3.1. Overview of ECML/PKDD 2007 Dataset
The ECML/PKDD 2007 dataset was introduced as part of the PASCAL Large Scale Learning Challenge held at the 2007 European Conference on Machine Learning and Principles and Practice of Knowledge Discovery in Databases (ECML/PKDD). The dataset was created to provide a realistic and large-scale benchmark for evaluating machine learning models in the domain of web traffic analysis and attack detection. Unlike legacy datasets such as KDD’99, which were largely synthetic and tailored to lower-level network features, the ECML/PKDD 2007 dataset captures real HTTP request data. This distinction makes it especially relevant for application-layer intrusion detection systems, such as modern Web Application Firewalls.
Although several modern intrusion detection datasets such as UNSW-NB15 and CICIDS2017 have been introduced in recent years, the present study employed the ECML/PKDD 2007 dataset due to its unique suitability for multilabel classification tasks. This dataset provides a well-structured benchmark that includes eight distinct labels, seven attack types and one normal class, allowing the models to be trained and evaluated on overlapping and co-occurring attack categories. Furthermore, the use of this dataset ensures continuity and comparability with our previous research, which focused on deep learning models using the same data source.
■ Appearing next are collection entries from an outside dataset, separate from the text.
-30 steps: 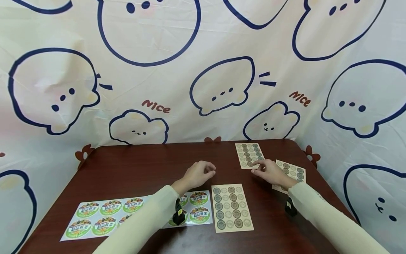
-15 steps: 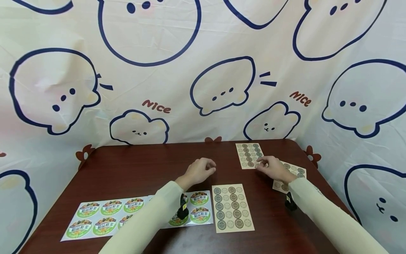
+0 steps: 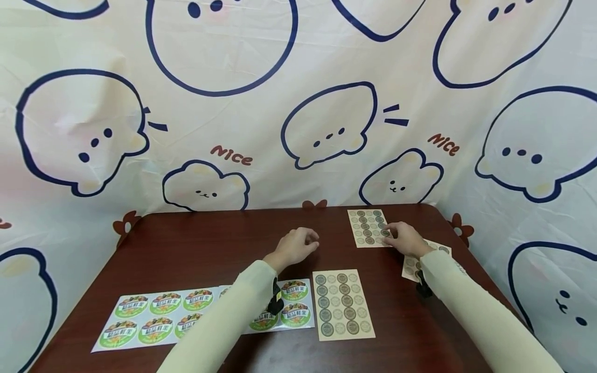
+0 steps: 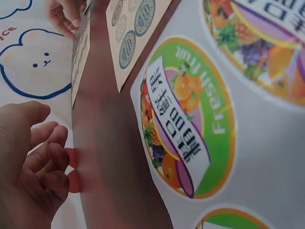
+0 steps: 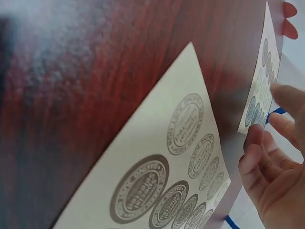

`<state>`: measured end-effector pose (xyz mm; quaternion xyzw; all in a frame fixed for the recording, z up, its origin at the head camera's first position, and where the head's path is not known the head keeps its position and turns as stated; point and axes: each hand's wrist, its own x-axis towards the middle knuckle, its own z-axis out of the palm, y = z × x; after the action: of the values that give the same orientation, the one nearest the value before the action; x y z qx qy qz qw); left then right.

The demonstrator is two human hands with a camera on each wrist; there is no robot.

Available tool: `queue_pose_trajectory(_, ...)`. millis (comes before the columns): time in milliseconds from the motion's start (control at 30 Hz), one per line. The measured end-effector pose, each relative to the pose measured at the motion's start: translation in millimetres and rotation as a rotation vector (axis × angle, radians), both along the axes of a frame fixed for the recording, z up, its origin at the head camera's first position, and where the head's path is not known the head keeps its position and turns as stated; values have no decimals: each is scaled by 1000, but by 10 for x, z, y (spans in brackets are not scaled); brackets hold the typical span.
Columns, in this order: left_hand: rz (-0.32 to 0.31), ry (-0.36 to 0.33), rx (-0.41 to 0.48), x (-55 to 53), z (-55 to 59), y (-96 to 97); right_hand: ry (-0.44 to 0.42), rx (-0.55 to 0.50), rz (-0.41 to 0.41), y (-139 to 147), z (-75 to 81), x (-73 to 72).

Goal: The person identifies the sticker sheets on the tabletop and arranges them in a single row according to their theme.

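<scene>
Above the middle of the table, my left hand (image 3: pixel 295 246) hovers with its fingers loosely curled and nothing in them. My right hand (image 3: pixel 406 239) is at the right edge of a cream sheet of round seal stickers (image 3: pixel 366 228) at the back. In the right wrist view its thumb and fingers stand apart, close to the lower corner of that far sheet (image 5: pixel 259 86); contact cannot be made out. A second seal-sticker sheet (image 3: pixel 410 268) lies partly hidden beneath my right hand and wrist. Another such sheet (image 3: pixel 343 305) lies nearer, in front of both hands.
White sheets of round green fruit labels (image 3: pixel 154 318) lie at the front left, partly covered by my left sleeve. The dark wooden table (image 3: pixel 200 248) ends at a cartoon-printed cloth (image 3: pixel 261 124) behind and at the sides.
My right hand has shifted right and slightly back, from over the far sheet to its right edge. The left hand has risen a little away. The sheets show no clear movement.
</scene>
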<state>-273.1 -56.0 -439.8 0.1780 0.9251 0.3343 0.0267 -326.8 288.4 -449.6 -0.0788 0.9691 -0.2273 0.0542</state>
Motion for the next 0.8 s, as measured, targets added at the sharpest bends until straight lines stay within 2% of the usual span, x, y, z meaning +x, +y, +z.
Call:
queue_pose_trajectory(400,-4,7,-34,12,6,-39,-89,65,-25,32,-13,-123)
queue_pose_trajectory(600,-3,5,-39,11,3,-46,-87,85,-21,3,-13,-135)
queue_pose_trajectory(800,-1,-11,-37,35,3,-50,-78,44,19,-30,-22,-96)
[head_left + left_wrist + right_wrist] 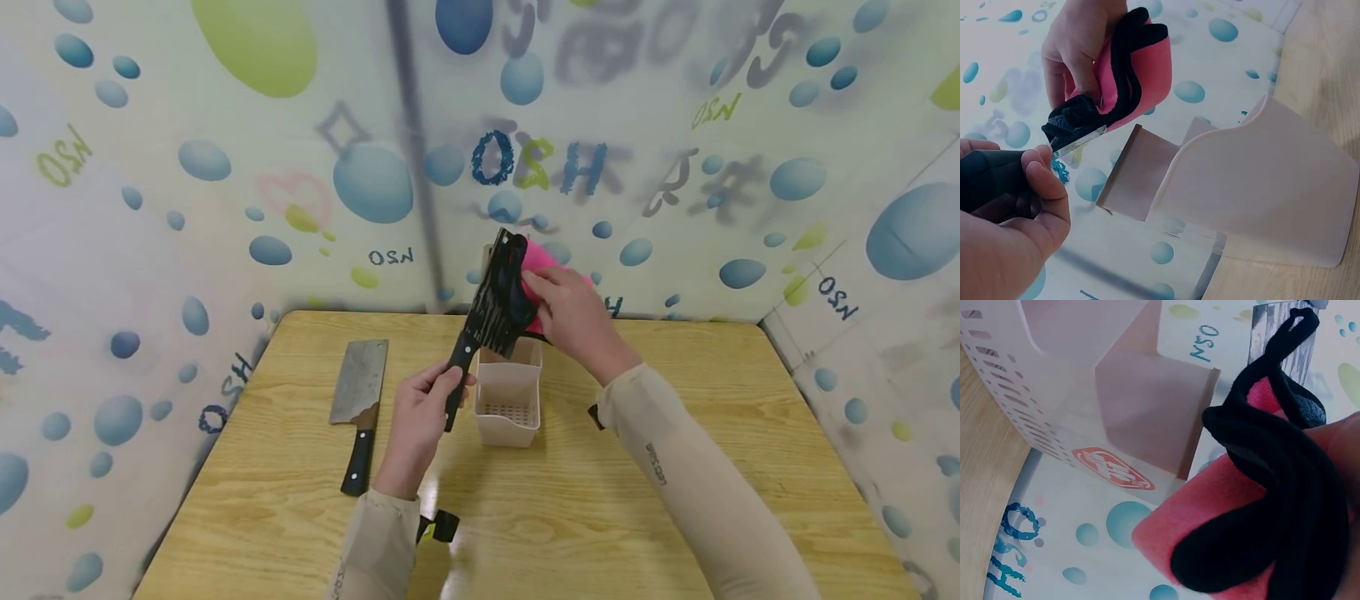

The decision to use the ECML/PKDD 2007 dataset exclusively in this study was made to maintain a controlled experimental environment and ensure fair, reproducible comparisons among the seven evaluated models. This dataset offers a well-labeled, multilabel structure that includes multiple types of web application attacks and normal traffic, aligning closely with the objectives of multi-class and multi-label classification. While newer datasets are available, many are not natively multilabel or differ significantly in structure, which could introduce inconsistencies when comparing model performance. By focusing on a single, consistent benchmark, this work provides a solid foundation for future research, where the best-performing models identified here can be further validated on more recent and diverse datasets.
The data was collected from a honeypot system designed to mimic vulnerable web applications. Honeypots are security mechanisms intended to attract malicious activity, allowing researchers to analyze real-world attack patterns. The traffic includes both legitimate and malicious HTTP requests directed at the honeypot, making the dataset rich in both clean and noisy signals. As such, the dataset provides a suitable environment for developing and benchmarking supervised learning techniques that aim to distinguish between normal and malicious behavior.
Each instance in the dataset corresponds to a single HTTP request and is associated with one or more class labels. In total, the dataset contains eight labels: one for normal traffic and seven representing distinct categories of web-based attacks [
11]. These attack types include XPath Injection, OS Commanding, LDAP Injection, Path Traversal, SQL Injection, Server-Side Includes (SSI), and Cross-Site Scripting (XSS). This structure supports multilabel classification, as individual requests may trigger multiple types of attacks. For example, a request might simultaneously exploit SQL Injection and Directory Traversal vulnerabilities.
The inclusion of multilabel samples introduces additional complexity not typically addressed in older intrusion detection datasets. Most legacy datasets treat intrusion detection as a binary or multiclass classification problem. However, in real-world environments, web-based attacks often overlap or exploit multiple weaknesses within the same request. By preserving multilabel relationships, the ECML/PKDD 2007 dataset accurately reflects these realities and enables a more accurate evaluation of machine learning algorithms designed for WAF applications.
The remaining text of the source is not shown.